• _Work required_: Copy nothing but the lines below running from the line containing "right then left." through the line containing "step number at", both end lines included.

• _Given information_:
________________
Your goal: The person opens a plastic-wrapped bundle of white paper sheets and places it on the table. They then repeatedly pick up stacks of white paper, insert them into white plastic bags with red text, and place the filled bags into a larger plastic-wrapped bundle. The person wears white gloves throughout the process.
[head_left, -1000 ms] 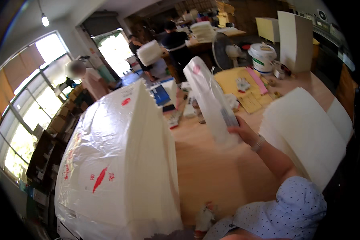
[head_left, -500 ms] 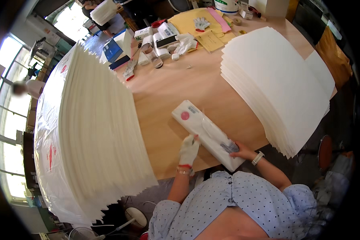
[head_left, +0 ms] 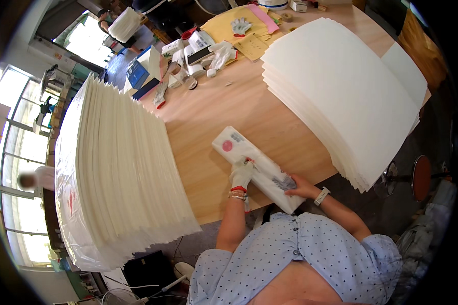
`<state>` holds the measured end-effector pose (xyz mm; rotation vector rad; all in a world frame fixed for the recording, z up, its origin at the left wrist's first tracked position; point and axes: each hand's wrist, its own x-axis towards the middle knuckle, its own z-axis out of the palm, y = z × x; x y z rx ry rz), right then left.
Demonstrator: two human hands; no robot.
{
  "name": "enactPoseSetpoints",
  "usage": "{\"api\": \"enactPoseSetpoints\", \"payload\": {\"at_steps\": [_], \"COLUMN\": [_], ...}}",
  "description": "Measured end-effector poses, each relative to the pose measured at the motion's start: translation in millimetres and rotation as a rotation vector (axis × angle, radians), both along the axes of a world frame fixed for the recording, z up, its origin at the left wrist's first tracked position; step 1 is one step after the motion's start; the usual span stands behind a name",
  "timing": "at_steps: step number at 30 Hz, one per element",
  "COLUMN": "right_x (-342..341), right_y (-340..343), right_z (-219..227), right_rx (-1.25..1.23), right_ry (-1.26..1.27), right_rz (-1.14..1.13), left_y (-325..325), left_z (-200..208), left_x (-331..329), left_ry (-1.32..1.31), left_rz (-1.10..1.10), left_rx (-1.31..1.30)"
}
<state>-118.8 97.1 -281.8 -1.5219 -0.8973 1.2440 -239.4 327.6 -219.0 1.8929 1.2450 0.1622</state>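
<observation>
A long white plastic-wrapped pack (head_left: 262, 165) lies slantwise at the table's near edge, with a round pink sticker and dark printed patches on top. My left hand (head_left: 241, 174), in a white knitted glove with a red cuff, is at its left side. Its fingers are curled over the top, pinching at the wrapper; the fingertips are partly hidden. My bare right hand (head_left: 303, 187), with a pale watch on the wrist, grips the pack's near right end, thumb on top.
To the left rises a tall stack of white sheets (head_left: 122, 168) in clear plastic. Another stack of large white sheets (head_left: 341, 86) lies right. Farther back are a loose glove (head_left: 160, 95), a clear cup (head_left: 182, 76), small packs and yellow papers (head_left: 229, 25). A stool (head_left: 421, 178) stands right.
My left hand has moved from the pack's left edge up onto its top, fingers curling in. My right hand keeps its grip. The whole view has shifted slightly.
</observation>
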Motion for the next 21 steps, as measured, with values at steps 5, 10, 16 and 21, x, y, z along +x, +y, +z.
{"api": "enactPoseSetpoints", "payload": {"at_steps": [5, 10, 16, 21], "right_x": [1.5, 2.2, 5.2, 22.8], "right_y": [-0.2, 0.5, 4.2, 28.7], "right_z": [1.2, -0.3, 20.7, 58.4], "right_rx": [0.012, 0.033, 0.077, -0.004], "right_ry": [-0.022, -0.042, -0.086, -0.364], "right_rz": [0.004, 0.010, 0.045, -0.177], "left_y": [-3.1, -6.9, -7.2, -8.2], "left_z": [-11.0, 0.1, 0.1, -14.8], "left_x": [2.3, 8.4, 8.7, -3.4], "left_ry": [0.073, 0.232, 0.266, -0.111], "left_rz": [-0.025, -0.016, -0.032, 0.164], "left_rx": [0.231, 0.228, 0.142, -0.021]}}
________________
• _Output of the task_:
`<state>` holds the measured end-effector pose (xyz mm; rotation vector rad; all in a world frame fixed for the recording, z up, its origin at the left wrist's first tracked position; point and axes: each hand's wrist, its own x-axis towards the middle knuckle, its own z-axis out of the palm, y = z × x; x y z rx ry rz), right then left.
Demonstrator: two human hands; no robot.
{
  "name": "enactPoseSetpoints",
  "usage": "{\"api\": \"enactPoseSetpoints\", \"payload\": {\"at_steps\": [_], \"COLUMN\": [_], ...}}",
  "description": "Measured end-effector poses, each relative to the pose measured at the motion's start: translation in millimetres and rotation as a rotation vector (axis × angle, radians), both along the axes of a world frame fixed for the recording, z up, its origin at the left wrist's first tracked position; step 1 is one step after the motion's start; the usual span stands behind a name",
  "timing": "at_steps: step number at 30 Hz, one per element",

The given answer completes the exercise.